Binge drinking consists of 5 to 9 drinks at a single occasion for males and 4 to 7 drinks for females. Extreme binge drinking refers to drinking far beyond these thresholds, usually at 10 or more drinks for males and 8 or more for females. The study authors noted previous research that found the number of fatal crashes involving drivers 15 to 20 years old increased from 4,352 in 2015 to 4,514 in 2016. In crashes in which the driver died, 24% were alcohol related and in 82% of these, the driver had a blood alcohol concentration indicative of binge drinking—at or above .08 grams per deciliter.

In the current study, researchers analyzed data from the NEXT Generation Health Study, which surveyed nearly 3,000 youth in the United States, beginning in 2009 to 2010, when they were in 10th grade, and again each year for six more years. Participants responded to questions about their health and behaviors.

Results

Compared to participants who never binged on alcohol, those who did were nearly twice as likely to report four years later that they had driven while impaired (having drank alcohol or used marijuana or illicit drugs). Similarly, four years later, 12th grade binge drinkers were more than two and a half times as likely to ride in a vehicle with a driver who was impaired, three times more likely to have blacked out, twice as likely to have engaged in extreme binge drinking, and nearly twice as likely to have engaged in risky driving (speeding and other unsafe driving behaviors).
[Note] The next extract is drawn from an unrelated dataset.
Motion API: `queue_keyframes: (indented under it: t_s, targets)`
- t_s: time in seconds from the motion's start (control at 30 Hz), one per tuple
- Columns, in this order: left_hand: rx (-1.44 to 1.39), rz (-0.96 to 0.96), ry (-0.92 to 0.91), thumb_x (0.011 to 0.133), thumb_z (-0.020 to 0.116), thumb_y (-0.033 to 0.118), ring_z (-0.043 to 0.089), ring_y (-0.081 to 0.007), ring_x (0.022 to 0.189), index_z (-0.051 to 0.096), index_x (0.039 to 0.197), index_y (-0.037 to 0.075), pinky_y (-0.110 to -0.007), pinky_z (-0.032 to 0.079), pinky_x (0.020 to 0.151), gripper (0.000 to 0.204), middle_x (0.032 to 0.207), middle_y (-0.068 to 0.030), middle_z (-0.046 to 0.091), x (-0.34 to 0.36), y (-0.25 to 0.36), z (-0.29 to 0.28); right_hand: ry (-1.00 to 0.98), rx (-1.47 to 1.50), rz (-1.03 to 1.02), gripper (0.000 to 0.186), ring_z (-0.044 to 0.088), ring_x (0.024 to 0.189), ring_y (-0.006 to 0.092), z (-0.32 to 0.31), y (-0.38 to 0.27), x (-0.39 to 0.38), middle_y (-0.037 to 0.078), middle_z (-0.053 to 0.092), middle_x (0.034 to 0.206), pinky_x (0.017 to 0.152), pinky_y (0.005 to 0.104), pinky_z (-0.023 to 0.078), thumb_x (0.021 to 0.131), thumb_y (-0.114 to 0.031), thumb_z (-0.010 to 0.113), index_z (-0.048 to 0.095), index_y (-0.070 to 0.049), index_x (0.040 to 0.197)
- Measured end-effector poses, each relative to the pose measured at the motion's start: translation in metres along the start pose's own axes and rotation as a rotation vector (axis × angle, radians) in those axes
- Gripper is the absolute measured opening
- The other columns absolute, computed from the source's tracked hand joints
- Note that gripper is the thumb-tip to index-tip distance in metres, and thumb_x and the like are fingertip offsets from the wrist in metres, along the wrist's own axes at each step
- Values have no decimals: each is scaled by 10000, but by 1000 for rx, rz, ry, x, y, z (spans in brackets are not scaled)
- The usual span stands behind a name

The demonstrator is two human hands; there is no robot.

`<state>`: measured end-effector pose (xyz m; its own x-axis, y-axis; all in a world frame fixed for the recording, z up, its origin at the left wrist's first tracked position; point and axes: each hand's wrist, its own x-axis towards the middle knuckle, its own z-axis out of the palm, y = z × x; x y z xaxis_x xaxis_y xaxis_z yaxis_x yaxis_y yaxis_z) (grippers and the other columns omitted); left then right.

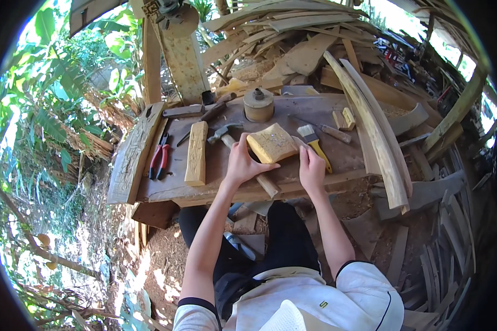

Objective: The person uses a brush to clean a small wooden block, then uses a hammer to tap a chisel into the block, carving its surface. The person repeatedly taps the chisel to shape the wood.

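Above the workbench (174, 187) I hold a pale yellow wooden block (271, 143) with a slightly curved top and dark specks on its face. My left hand (242, 164) grips its left side, with the thumb along the lower edge. My right hand (312, 168) is closed at the right edge, fingers partly hidden. Beneath my left hand lies a claw hammer (268, 186), its head up and left of the hand. A yellow-handled paintbrush (316, 148) rests just beyond my right hand. Left of the hammer is a longer wooden block (196, 154).
Red-handled pliers (160, 160) and a thick plank (136, 154) are at the bench's left. A round metal piece (258, 105) stands at the back, near a wooden-handled tool (334, 132). Long curved wood strips (370, 132) overhang the right side. Offcuts (298, 55) are piled behind.
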<state>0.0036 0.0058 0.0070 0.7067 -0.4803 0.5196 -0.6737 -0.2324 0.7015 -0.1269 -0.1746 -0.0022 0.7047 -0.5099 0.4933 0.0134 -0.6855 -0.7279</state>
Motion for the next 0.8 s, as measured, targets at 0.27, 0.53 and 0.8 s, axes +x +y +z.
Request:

Participants also rated their parents’ monitoring knowledge: whether their parents knew who their friends were, how they spent their money, what they did after school, and where they went after school and at night. Compared to participants whose fathers had low monitoring knowledge when their teens were in 10th grade, participants whose fathers had high monitoring knowledge were 10% less likely to have driven while impaired and 20% less likely to have ridden in a vehicle with an impaired driver.

Significance

The study authors conclude that programs seeking to prevent unsafe driving behaviors may benefit from identifying and discouraging binge drinking among high schoolers.

Reference

Vaca, FE, et al. Longitudinal associations of 12th-grade binge drinking with risky driving and high-risk drinking. Pediatrics. 2020.